● EXERCISE PROMPT
Only certain lines below are wanted: those starting at the line containing "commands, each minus" and ending at the line containing "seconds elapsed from", both included, each retyped exactly.

● COLLECTED MATERIAL
***

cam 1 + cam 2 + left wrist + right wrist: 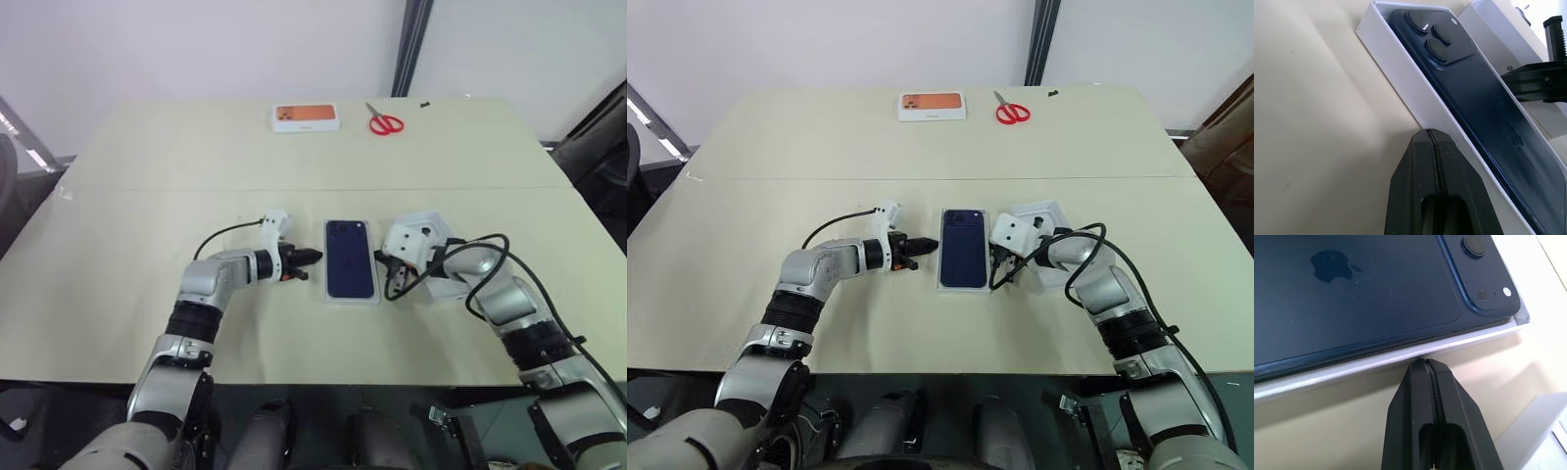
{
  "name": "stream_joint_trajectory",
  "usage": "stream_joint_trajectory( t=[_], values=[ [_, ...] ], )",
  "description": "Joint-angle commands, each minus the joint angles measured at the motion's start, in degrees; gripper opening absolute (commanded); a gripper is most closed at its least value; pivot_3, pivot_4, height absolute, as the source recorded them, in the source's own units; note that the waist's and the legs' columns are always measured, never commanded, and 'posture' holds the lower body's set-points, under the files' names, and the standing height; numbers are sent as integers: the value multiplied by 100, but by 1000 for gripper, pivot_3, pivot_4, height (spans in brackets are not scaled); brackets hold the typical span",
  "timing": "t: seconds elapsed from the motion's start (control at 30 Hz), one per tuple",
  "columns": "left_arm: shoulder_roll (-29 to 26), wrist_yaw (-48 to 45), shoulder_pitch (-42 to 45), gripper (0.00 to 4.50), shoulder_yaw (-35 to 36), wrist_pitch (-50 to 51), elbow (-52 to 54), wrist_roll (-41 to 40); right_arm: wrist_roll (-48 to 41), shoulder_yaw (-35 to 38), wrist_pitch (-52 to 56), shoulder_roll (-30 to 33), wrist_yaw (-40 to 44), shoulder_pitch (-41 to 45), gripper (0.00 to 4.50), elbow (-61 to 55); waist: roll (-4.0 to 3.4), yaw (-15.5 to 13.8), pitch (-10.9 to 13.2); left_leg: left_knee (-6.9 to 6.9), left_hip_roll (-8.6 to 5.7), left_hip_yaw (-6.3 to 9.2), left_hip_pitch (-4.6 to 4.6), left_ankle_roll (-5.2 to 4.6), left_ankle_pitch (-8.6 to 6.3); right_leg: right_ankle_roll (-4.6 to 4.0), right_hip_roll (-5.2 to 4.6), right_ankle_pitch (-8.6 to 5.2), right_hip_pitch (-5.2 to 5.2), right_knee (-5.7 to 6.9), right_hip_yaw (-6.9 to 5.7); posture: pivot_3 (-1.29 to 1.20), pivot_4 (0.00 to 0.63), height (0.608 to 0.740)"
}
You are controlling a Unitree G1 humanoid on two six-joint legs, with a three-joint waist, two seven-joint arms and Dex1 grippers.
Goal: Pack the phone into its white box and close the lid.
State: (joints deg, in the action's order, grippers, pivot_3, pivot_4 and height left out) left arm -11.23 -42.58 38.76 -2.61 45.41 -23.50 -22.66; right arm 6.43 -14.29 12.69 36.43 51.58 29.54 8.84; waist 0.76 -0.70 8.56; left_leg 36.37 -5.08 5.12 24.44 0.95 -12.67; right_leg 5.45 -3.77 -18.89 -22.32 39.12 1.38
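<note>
The dark navy phone [351, 259] lies back-up, camera cluster at the far end, inside the shallow white box [1415, 93] at the table's middle. My left gripper [312, 257] is shut, and its tip meets the box's left long wall [1432, 132]. From the other side my right gripper [997, 257] is shut too, its tip against the box's right rim [1425, 363]. Neither gripper holds anything. The white lid [1043, 211] lies on the table just right of the box, partly hidden under my right wrist.
A white box with an orange top [307, 117] and red scissors [385, 123] lie at the far edge of the cream table [118, 245]. Black cables loop beside both wrists. Open tabletop stretches to the left and behind the phone.
</note>
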Motion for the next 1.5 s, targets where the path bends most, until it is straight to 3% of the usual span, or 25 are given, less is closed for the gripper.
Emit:
stream_joint_trajectory(
  t=[0.03, 0.23, 0.27, 0.33, 0.57, 0.73, 0.87, 0.97, 1.27, 1.5],
  values=[
    [-33, -114, 95, 13, -55, -116, 9, 50, -103, 189, 64, 133, 66, -15, 0, -291, 0, 4, 0, 0, 0, 0, 0, 0, 0, 0, 0, 0, 0, 0, 0, 0, 150, 734],
    [-288, -160, -8, 13, 90, -37, 253, -23, -561, 539, 613, 135, 179, 62, 0, -592, 1, 43, 2, -4, 2, -1, 0, 0, 0, 0, 2, 0, -5, 1, 2, 0, 150, 734],
    [-401, -280, -74, 256, 144, 19, 401, -120, -721, 672, 793, 107, 181, 82, 252, -641, 1, 51, 2, -5, 3, -1, 0, 0, 0, 0, 2, 0, -6, 1, 3, 0, 150, 734],
    [-616, -415, -223, 866, 176, 61, 690, -200, -860, 816, 944, 115, 150, 92, 873, -705, 2, 100, 3, -11, 4, -2, 1, 0, 0, 0, 2, 0, -9, 1, 5, 0, 150, 734],
    [-1422, -969, -690, 4277, 481, -257, 1450, -435, -913, 1038, 1368, 269, -35, 19, 4368, -1083, 0, 148, 4, -21, 6, -1, 1, 1, 1, -1, 3, 0, -16, 1, 6, 0, 150, 734],
    [-1794, -1737, -950, 4404, 722, -1022, 1808, -661, -1225, 1128, 3011, 354, -112, 144, 4450, -1493, 0, 124, 4, -19, 6, -1, 2, 1, 0, -1, -1, 0, -12, -4, 5, 0, 150, 734],
    [-1958, -2165, -1042, 4404, 694, -2178, 1616, -371, -1577, 1335, 4273, 172, -426, 335, 4450, -1765, -1, 133, 5, -21, 5, -1, 2, 0, 0, -2, -3, 0, -13, -5, 6, 0, 150, 734],
    [-2084, -2480, -1227, 4404, 670, -2915, 1451, -204, -1318, 1297, 3885, 348, -776, -267, 4450, -2257, -2, 130, 4, -27, 6, -1, 2, 0, 0, -3, -3, 0, -19, -5, 7, 0, 150, 734],
    [-2028, -2246, -2053, 4404, 926, -3419, 1863, -359, -1515, 2446, 3010, -486, -2003, -1961, 4450, -3922, -3, 133, 5, -24, 5, -3, 2, -42, -25, -2, -4, 0, -15, -3, 9, 0, 150, 734],
    [-2237, -2689, -2005, 4404, 884, -3481, 1799, -502, -1995, 2271, 4753, -197, -2084, -2023, 4450, -4671, -4, 135, 4, -23, 5, -4, 0, -43, -25, -2, -4, 0, -12, -4, 9, 0, 150, 734]
  ],
)
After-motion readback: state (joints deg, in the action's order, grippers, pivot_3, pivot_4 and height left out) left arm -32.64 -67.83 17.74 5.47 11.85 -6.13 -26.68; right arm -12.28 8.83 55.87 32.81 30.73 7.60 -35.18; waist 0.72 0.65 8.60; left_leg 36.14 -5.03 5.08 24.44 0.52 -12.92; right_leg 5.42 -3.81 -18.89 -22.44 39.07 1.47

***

● RESULT OF THE TASK
  "description": "Joint-angle commands, each minus the joint angles measured at the motion's start, in degrees; gripper opening absolute (commanded); a gripper is most closed at its least value; pivot_3, pivot_4, height absolute, as the source recorded them, in the source's own units; note that the waist's and the legs' columns are always measured, never commanded, and 'posture' holds the lower body's set-points, under the files' names, and the standing height; numbers are sent as integers: the value multiplied by 100, but by 1000 for gripper, pivot_3, pivot_4, height (spans in brackets are not scaled); brackets hold the typical span",
  "timing": "t: seconds elapsed from the motion's start (control at 30 Hz), one per tuple",

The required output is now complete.